Het probleem waar we voor staan is: er zijn niet genoeg gidsen, maar er zijn wel veel leden die met meer natuurkennis (vervolgopleiding?) in potentie ook excursies moeten kunnen leiden.
Binnen onze vereniging hebben we veel mensen die de vogelherkenningscursus gevolgd hebben en regelmatig het veld in gaan. Het zal voor de meeste van deze vogelaars niet al te moeilijk zijn om de meeste vogels snel te determineren. Maar achtergrondkennis (trek, biotoop, foerageergedrag e.d.) is ook van belang om de excursie-gangers wat te leren van de natuur om ons heen. Het is soms ook een probleem, dat wanneer het slecht vogelweer is (je ziet er te weinig), je moet kunnen overschakelen op andere terreinen. Kennis op het gebied van zoogdieren, planten, insecten of het landschap is een extra om het publiek mee voor te lichten en te vermaken. Van een natuurgids wordt verwacht dat hij op meerdere (hoeft niet op alle) terreinen kennis bezit.
Ook een stukje spreekvaardigheid en mensenkennis is van belang. Veel is in de praktijk te leren (net als vogelen), je moet het veel en regelmatig doen. En een goede gids moet op een natuurlijke manier met (groepen) mensen om kunnen gaan. Grote diverse groepen moeten toch een beetje gestuurd worden, en voor natuurvorsers geldt in dit geval wel: je kunt ze met een kluitje het riet insturen, als er maar een goed verhaal achter zit. Wanneer een gids goed beslagen ten ijs komt, zal hij door zijn kennis en kunde het respect krijgen wat hij verdient, en wordt het leiden van een groep een (vogel-) eitje.

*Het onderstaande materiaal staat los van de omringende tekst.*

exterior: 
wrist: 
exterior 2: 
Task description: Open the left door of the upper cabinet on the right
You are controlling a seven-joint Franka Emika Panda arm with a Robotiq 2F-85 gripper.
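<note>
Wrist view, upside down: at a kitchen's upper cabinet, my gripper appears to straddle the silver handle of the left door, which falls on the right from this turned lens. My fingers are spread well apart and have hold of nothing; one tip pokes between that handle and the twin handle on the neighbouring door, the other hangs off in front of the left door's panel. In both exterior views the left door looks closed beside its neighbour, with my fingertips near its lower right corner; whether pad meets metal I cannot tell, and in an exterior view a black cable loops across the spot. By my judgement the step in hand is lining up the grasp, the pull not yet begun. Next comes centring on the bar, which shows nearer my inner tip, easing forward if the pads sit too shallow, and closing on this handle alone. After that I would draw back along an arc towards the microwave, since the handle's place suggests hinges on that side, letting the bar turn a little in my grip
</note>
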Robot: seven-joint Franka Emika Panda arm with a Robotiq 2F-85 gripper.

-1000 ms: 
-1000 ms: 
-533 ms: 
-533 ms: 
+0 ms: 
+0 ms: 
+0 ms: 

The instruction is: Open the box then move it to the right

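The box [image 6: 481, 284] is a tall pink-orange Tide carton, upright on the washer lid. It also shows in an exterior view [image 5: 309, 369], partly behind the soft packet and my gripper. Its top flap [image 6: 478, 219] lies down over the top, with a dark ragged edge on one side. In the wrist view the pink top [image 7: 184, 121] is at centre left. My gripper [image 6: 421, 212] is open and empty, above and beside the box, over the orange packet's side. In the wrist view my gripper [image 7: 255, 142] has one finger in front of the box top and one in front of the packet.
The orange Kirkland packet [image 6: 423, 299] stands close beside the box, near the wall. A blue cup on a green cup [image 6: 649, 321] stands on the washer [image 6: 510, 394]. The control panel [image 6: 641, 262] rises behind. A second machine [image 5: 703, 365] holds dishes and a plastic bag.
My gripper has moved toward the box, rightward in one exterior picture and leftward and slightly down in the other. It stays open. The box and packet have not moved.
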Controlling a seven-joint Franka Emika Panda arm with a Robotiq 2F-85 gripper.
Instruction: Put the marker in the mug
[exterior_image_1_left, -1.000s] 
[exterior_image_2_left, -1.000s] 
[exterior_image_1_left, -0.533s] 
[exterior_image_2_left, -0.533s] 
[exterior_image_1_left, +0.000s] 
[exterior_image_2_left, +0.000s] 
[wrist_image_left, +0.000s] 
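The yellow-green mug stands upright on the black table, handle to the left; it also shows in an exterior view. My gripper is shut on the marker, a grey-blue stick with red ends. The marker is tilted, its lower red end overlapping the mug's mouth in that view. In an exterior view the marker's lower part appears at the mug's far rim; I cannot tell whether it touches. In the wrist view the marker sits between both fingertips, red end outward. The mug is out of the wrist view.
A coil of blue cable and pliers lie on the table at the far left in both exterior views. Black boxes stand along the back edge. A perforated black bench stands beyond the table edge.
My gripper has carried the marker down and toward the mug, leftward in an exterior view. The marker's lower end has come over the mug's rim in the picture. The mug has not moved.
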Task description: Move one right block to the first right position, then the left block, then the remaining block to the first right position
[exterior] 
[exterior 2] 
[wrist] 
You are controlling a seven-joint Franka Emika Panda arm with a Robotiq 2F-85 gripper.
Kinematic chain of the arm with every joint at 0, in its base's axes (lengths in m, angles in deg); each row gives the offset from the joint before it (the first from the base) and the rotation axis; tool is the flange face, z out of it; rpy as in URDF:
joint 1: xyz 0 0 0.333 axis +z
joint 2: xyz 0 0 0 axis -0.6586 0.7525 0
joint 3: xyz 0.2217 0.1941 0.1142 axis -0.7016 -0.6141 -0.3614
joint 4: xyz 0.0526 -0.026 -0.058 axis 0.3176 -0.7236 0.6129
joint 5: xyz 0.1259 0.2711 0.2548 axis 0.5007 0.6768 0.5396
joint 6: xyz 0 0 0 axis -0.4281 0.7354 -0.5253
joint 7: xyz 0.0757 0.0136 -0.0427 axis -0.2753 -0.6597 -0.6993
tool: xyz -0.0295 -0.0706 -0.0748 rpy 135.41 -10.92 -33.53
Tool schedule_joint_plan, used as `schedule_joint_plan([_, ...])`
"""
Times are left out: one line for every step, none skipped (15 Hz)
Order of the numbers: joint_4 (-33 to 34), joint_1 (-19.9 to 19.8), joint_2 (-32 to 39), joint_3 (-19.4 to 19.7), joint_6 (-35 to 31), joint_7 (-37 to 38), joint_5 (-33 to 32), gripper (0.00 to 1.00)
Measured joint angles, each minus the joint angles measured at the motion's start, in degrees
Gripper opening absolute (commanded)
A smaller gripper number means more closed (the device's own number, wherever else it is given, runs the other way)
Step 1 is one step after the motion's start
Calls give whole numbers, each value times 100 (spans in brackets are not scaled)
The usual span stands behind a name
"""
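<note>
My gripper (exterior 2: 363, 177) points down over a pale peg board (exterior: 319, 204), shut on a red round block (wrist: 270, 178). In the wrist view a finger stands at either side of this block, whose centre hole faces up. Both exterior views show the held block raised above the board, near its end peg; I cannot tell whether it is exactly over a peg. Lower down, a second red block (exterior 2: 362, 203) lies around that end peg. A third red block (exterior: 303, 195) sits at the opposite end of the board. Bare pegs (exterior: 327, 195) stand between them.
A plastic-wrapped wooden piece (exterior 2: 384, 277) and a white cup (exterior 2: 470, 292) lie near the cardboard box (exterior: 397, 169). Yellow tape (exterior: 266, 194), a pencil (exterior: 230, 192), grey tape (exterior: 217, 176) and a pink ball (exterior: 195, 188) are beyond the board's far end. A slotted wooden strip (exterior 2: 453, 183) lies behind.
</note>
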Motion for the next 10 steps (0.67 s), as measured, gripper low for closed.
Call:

De mogelijkheid om met twee gidsen (met diverse expertise) samen te willen gidsen zou een oplossing kunnen zijn om groepen in het veld te begeleiden. Ook het gebruik van nieuwe technologieën, zoals bat-detectors, lokgeluiden, gebruik van GPS en andere digitale gadgets zijn hulpmiddelen, die het determineren makkelijker maken en misschien de natuurbeleving een extra dimensie geven.
Even terug naar de aanhef van dit stukje. Kunnen onze geslaagde vogelcursus-cursisten een stapje hoger gaan en met een groep het veld ingaan of zijn er nog diverse vervolgcursussen noodzakelijk? Het bestuur heeft daartoe de volgende oplossing bedacht. Veel van onze trouwe leden (tellers en inventariseerders) gaan regelmatig “de wei” in voor hun telrondje. Deze “expert”-leden zijn graag bereid om hun kennis met de potentiele nieuwe gidsen te delen en zo deze in de praktijk “bij te scholen”. Voor het Koornmolengat bijvoorbeeld is een van onze leden al een aantal keren met de “echte” gidsen mee geweest en kan door zijn specifieke ervaring vanaf volgend seizoen al zelfstandig gaan gidsen.
Daarom vraagt het bestuur aan de leden of er nieuwe vrijwilligers zijn, die graag wat meer willen leren over de natuur en deze kennis later ook in de praktijk willen uitdragen, door af en toe een groep te begeleiden.
Vanuit onze vereniging hebben Jesse, Cor, Dick en Rien al toezeggingen gedaan om liefhebbers mee te nemen voor de “praktijkcursus”, maar ook andere leden die veel expertise hebben en bereid zijn deze kennis te delen worden verzocht om te reageren naar het bestuur. Voor de nieuwe potentiele gidsen organiseren we eerst een oriëntatieavondje om elkaar te leren kennen en uit te zoeken wat de specifieke behoefte is en daarna kunnen er door deelnemers en begeleiders vervolgafspraken gemaakt worden. Tot slot mag niet onvermeld blijven dat voor onze jonge leden het zeker een meerwaarde op je CV is, wanneer daar “groene gids” vermeldt staat.